Abu Wardah, better known as Santoso, is believed to be behind several terror attacks since 2012, including skirmishes with security forces during which police officers and people in Central Sulawesi were killed.
The head of the East Indonesia Mujahidin (MIT) is now the country's most wanted terrorist.
Last year, he pledged allegiance to Abu Bakr al-Baghdadi, the leader of the Islamic State in Iraq and Syria (ISIS). The Institute for Policy Analysis of Conflict had, in an April report, tagged Santoso as an ambitious, if somewhat inexperienced, terrorist.
That, however, has not stopped him from building a following, with foreign fighters, such as a group of seven Uighurs from Xinjiang in China, attempting to link up with him last year.
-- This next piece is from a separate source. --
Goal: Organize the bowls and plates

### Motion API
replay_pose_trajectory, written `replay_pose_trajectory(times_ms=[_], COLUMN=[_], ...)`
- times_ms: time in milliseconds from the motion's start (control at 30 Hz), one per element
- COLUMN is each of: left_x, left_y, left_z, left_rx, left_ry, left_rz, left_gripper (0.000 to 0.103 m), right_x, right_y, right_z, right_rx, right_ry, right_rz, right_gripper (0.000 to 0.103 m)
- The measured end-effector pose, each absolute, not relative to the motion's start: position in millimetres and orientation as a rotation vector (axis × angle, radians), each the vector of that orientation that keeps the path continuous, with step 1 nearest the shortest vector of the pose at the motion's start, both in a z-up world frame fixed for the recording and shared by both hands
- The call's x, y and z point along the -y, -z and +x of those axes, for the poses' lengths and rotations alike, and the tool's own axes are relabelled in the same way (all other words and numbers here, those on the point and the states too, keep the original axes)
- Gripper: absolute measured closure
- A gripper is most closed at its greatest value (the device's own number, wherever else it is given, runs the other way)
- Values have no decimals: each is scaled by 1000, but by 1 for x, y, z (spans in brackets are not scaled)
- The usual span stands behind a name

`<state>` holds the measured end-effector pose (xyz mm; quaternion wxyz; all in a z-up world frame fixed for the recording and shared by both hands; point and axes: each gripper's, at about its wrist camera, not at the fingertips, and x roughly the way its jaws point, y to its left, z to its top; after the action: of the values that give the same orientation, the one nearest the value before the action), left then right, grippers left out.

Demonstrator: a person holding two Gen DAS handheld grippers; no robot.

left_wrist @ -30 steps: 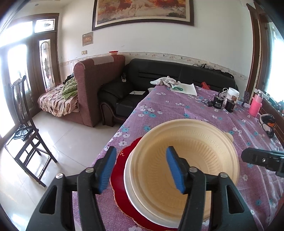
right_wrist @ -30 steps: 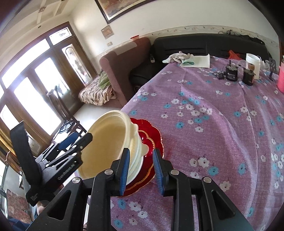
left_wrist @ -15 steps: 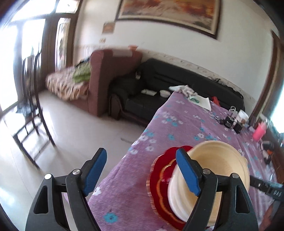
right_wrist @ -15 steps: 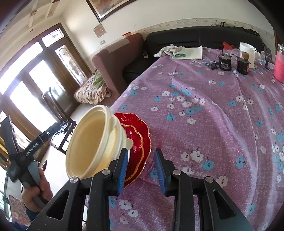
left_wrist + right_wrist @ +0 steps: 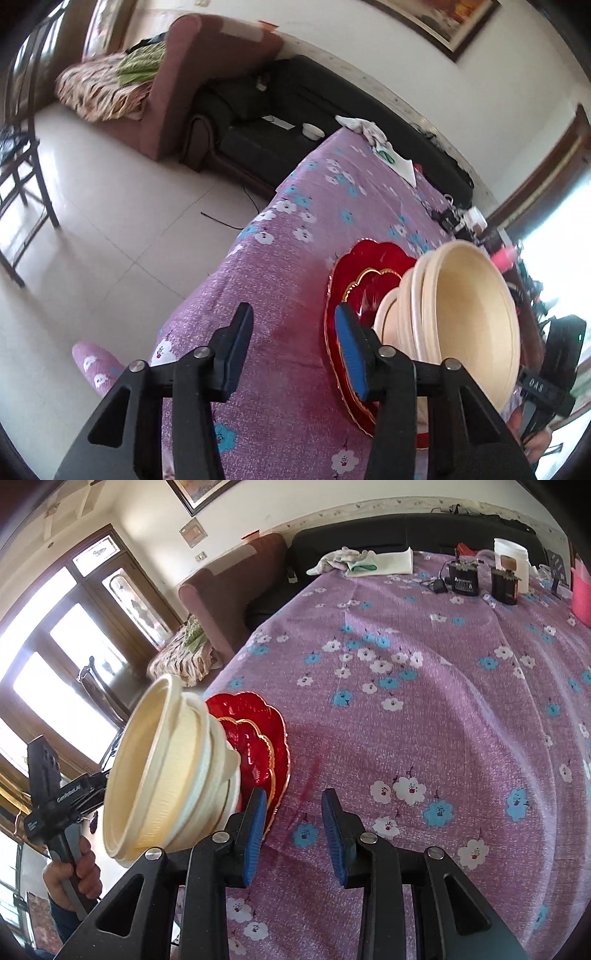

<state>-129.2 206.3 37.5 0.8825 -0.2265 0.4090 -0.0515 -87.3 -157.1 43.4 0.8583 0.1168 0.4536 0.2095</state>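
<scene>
The cream bowls [image 5: 476, 317] sit nested in a stack on top of the red plates [image 5: 373, 266], and the whole pile rests near the edge of my worktop [image 5: 424, 709], which wears a purple cloth with white and blue flowers. In my right view the bowls [image 5: 159, 768] rise just to the left of my claw and the red plates [image 5: 258, 738] spread out under them.

My left claw [image 5: 293, 354] is open, its blue pads wide apart over bare cloth, with the right pad just beside the plates' rim; it holds nothing. My right claw [image 5: 293, 830] is open too, pads apart over the cloth beside the pile, gripping nothing.

At the far end of the worktop lie a white cloth [image 5: 354, 559], two black boxes [image 5: 463, 579] and a white jar [image 5: 511, 559]. Beyond stand a black sofa [image 5: 266, 122] and a brown armchair [image 5: 207, 74].
</scene>
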Motion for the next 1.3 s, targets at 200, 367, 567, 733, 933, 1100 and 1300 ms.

Four were arrested but the National Police chief, General Badrodin Haiti, said on Sunday that three are believed to have made it to an MIT camp in Poso in Central Sulawesi.
Santoso used to run an Islamic bookstore before he became known as a militant.
In 2012, Santoso called himself "Abu Mus'ab Al-Zarqawi Al Indunesi", commander of the "East Indonesia Mujahidin Commandos", and declared all-out war on the Detachment 88 counter-terrorism unit, said Dr Kumar Ramakrishna, head of policy studies at the S. Rajaratnam School of International Studies, in a report then.
Sources say there is increasing concern that Santoso and the MIT may grow into a force comparable with Islamist militant groups in the southern Philippines or separatists in southern Thailand.